A few weeks ago Kate texted me from the record store in Central Square, to ask if there was anything I was looking for. Anything by Gal Costa, was my answer. Minutes later she sent me a photo of the self-titled record, the very cover you see at the top of this post. Yes! I wrote back, straightaway. Get it get it get it!
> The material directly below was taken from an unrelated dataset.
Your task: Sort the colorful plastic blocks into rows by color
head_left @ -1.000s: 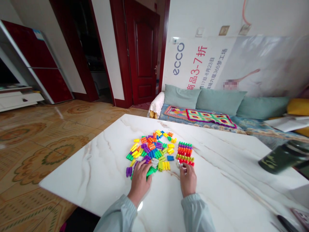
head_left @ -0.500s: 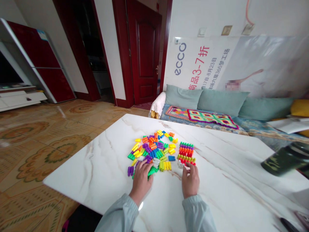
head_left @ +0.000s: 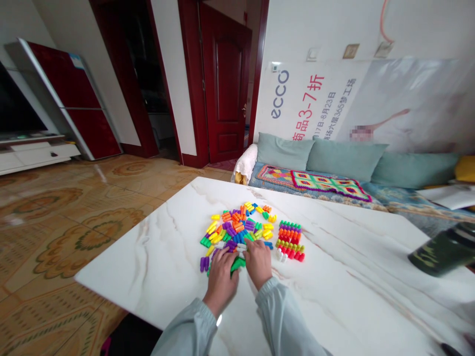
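Observation:
A pile of small, rounded plastic pieces (head_left: pixel 233 228) in many colours, several joined side by side, spreads over the white marbled table. My left hand (head_left: pixel 221 279) rests on the near side of the pile, fingers stretched out and thumb apart, beside a green piece (head_left: pixel 237 264). My right hand (head_left: pixel 259 261) reaches over the pile's near right, its extended fingertips by a grey piece (head_left: pixel 241 247); its thumb is hidden. To the right stand neat rows of pieces: green and purple (head_left: pixel 290 226), orange (head_left: pixel 290 236), olive (head_left: pixel 290 245), red (head_left: pixel 296 255). Two white pieces (head_left: pixel 282 255) stand left of the red ones.
A dark green bottle (head_left: pixel 441 249) lies toward the right of the table (head_left: pixel 341 296). Behind the table is a sofa with blue-green cushions (head_left: pixel 345 157). A red door (head_left: pixel 227 94) and a red fridge (head_left: pixel 72 94) are farther back.
My right hand has left the white pieces beside the rows and moved left over the pile. My left hand stays at the pile's near edge. The view has shifted slightly.

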### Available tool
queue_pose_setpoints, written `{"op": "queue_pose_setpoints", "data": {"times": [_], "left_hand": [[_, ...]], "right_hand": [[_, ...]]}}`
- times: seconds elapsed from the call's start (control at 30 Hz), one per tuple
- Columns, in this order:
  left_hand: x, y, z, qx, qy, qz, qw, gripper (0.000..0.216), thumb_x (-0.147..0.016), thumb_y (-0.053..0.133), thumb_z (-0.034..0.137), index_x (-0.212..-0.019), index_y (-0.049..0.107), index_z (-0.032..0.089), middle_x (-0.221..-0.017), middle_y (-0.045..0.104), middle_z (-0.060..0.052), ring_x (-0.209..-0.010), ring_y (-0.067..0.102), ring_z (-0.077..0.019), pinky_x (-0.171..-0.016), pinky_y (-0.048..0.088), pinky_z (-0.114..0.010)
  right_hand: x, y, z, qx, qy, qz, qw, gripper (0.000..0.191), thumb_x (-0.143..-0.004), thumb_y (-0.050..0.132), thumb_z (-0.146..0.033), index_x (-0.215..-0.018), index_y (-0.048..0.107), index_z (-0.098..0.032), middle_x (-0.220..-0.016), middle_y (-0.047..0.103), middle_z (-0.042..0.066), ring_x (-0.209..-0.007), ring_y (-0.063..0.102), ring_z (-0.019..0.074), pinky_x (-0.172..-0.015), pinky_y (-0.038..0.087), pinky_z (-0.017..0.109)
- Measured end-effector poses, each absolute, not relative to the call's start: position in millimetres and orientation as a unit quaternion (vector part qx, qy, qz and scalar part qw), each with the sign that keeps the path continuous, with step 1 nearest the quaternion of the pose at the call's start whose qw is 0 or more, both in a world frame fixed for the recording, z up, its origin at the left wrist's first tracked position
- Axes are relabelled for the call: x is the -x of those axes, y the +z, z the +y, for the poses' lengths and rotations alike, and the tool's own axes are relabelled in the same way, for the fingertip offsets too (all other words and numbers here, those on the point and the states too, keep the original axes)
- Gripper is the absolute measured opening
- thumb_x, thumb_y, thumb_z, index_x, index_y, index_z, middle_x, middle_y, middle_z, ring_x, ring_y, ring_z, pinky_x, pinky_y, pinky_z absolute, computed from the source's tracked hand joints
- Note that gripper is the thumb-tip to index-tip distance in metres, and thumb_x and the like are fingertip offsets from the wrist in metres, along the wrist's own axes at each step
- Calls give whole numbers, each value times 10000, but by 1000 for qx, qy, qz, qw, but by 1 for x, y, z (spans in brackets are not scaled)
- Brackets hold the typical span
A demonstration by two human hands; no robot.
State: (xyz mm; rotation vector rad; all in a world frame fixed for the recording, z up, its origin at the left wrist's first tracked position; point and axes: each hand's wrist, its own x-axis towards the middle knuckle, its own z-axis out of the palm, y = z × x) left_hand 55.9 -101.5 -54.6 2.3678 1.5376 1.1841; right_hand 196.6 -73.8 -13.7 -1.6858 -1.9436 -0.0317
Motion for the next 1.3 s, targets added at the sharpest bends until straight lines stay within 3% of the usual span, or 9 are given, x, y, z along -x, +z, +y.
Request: {"op": "queue_pose_setpoints", "data": {"times": [0.27, 0.4, 0.5, 0.6, 0.77, 0.97, 1.07, 1.17, 1.3], "left_hand": [[-56, -51, -104, -771, 391, 501, 46, 449, -754, 546, 56, -1170, 613, 213, -1179, 657, -81, -1230, 505, -294, -1091, 358, -540], [-56, -52, -104, -776, 381, 501, 41, 441, -760, 554, 62, -1170, 613, 214, -1169, 662, -80, -1213, 511, -291, -1077, 376, -527], [-55, -55, -101, -780, 378, 497, 26, 428, -756, 564, 70, -1156, 620, 212, -1150, 669, -77, -1196, 521, -284, -1067, 391, -506], [-54, -58, -100, -785, 376, 492, 17, 419, -760, 559, 76, -1151, 623, 214, -1145, 671, -77, -1195, 521, -287, -1077, 376, -513], [-52, -57, -99, -794, 366, 485, 13, 391, -786, 542, 84, -1145, 625, 214, -1167, 671, -74, -1197, 519, -297, -1073, 372, -523], [-50, -58, -97, -802, 361, 476, -3, 375, -781, 534, 82, -1117, 636, 213, -1144, 685, -74, -1170, 535, -301, -1046, 390, -518], [-50, -59, -95, -804, 359, 475, -7, 366, -775, 539, 85, -1106, 642, 202, -1130, 688, -78, -1167, 533, -302, -1044, 392, -520], [-50, -61, -94, -803, 360, 475, -7, 353, -770, 543, 91, -1091, 649, 194, -1113, 691, -82, -1165, 533, -303, -1044, 394, -524], [-49, -62, -94, -800, 368, 475, -5, 376, -754, 540, 87, -1091, 654, 211, -1116, 690, -78, -1162, 542, -300, -1041, 398, -524]], "right_hand": [[-221, 1, -110, 560, -60, -703, 434, 218, -917, 500, -160, -1089, 632, -179, -976, 656, 84, -927, 572, 225, -809, 467, 341], [-243, -22, -157, 575, -64, -743, 337, 242, -865, 493, -89, -1019, 630, -215, -926, 636, 67, -855, 575, 227, -737, 473, 351], [-246, -33, -182, 598, -41, -748, 284, 389, -750, 564, -53, -1094, 607, -229, -1127, 604, 98, -1019, 570, 273, -795, 489, 392], [-241, -32, -185, 617, -32, -738, 273, 339, -739, 628, -92, -1053, 609, -215, -1315, 521, 132, -1129, 543, 303, -885, 486, 434], [-236, -26, -162, 668, 9, -712, 215, 334, -667, 651, 8, -905, 599, -221, -950, 642, 64, -881, 647, 243, -720, 514, 328], [-250, -18, -158, 684, 44, -710, 163, 377, -600, 721, -44, -899, 610, -245, -947, 633, 19, -769, 658, 199, -599, 427, 268], [-265, -15, -162, 681, 77, -700, 198, 383, -579, 715, -48, -884, 599, -248, -881, 652, -17, -760, 642, 180, -607, 398, 251], [-281, -15, -163, 686, 106, -673, 255, 226, -625, 686, -92, -776, 601, -237, -758, 655, -33, -701, 610, 166, -605, 381, 248], [-310, -20, -159, 683, 145, -582, 417, 116, -740, 675, -327, -768, 656, -216, -727, 679, 0, -682, 606, 176, -638, 428, 272]]}}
This Gal Costa record, my God. It’s an absolute gem. A gleaming artifact of 1960s pop. Gifted session musicians; masterful arrangements with strings, winds, and horns; a singular vocal talent—you see here all the elements of Dusty in Memphis (Apple Music, Spotify). Geez, even the tone and wash of the cover photos are similar, and you have to wonder if Dusty’s record wasn’t the blueprint here. But Gal Costa S/T has the added benefit of local rhythms, and the psychedelia isn’t just seasoning on this record—it’s served up in phat, funky chunks. So much of this meal is delicious:
The chorus of “Sebastiana” (Apple Music, Spotify), where Gal recites her vowels: A! E! I! O! U! Ypsilon!
The driving beat and R&B hooks of “Vou Recomeçar” (Apple Music, Spotify).
The goddam everything of the Roberto Carlos cover, “Se Você Pensa” (Apple Music, Spotify), with its piddling 1.4 million Spotify hits that I’m personally looking to double by the end of the calendar year.
I could go on, but I don’t want to lose sight of the fact that parked way down in the track listing is “Baby.” Just one of the Top Ten Recordings of the 20th Century—yes! I just committed to that—tucked quietly into the latter half of Side B. Unbelievable. Extraordinary. And enough to get me off the mat, back at my desk, and writing these posts again.
Muito obrigago, Caetano e Gal.
In my defense, John Foxx is riveting here …
Note that I didn’t say angelic, because I earlier reserved that likening to Miki Berenyi and Lush, see “Leaves Me Cold.” As time goes by and (hopefully) more of these posts accumulate, I put myself at risk of introducing conflicts, or positing an internally inconsistent aesthetic. Bullet dodged here, but I can’t promise one of them won’t get me smack between the ribs, at some point.


I'm so glad I sent you that text and I'm so glad you wrote this. What a song.
Welcome back! .. but, are we going to have to find “Baby” ourselves?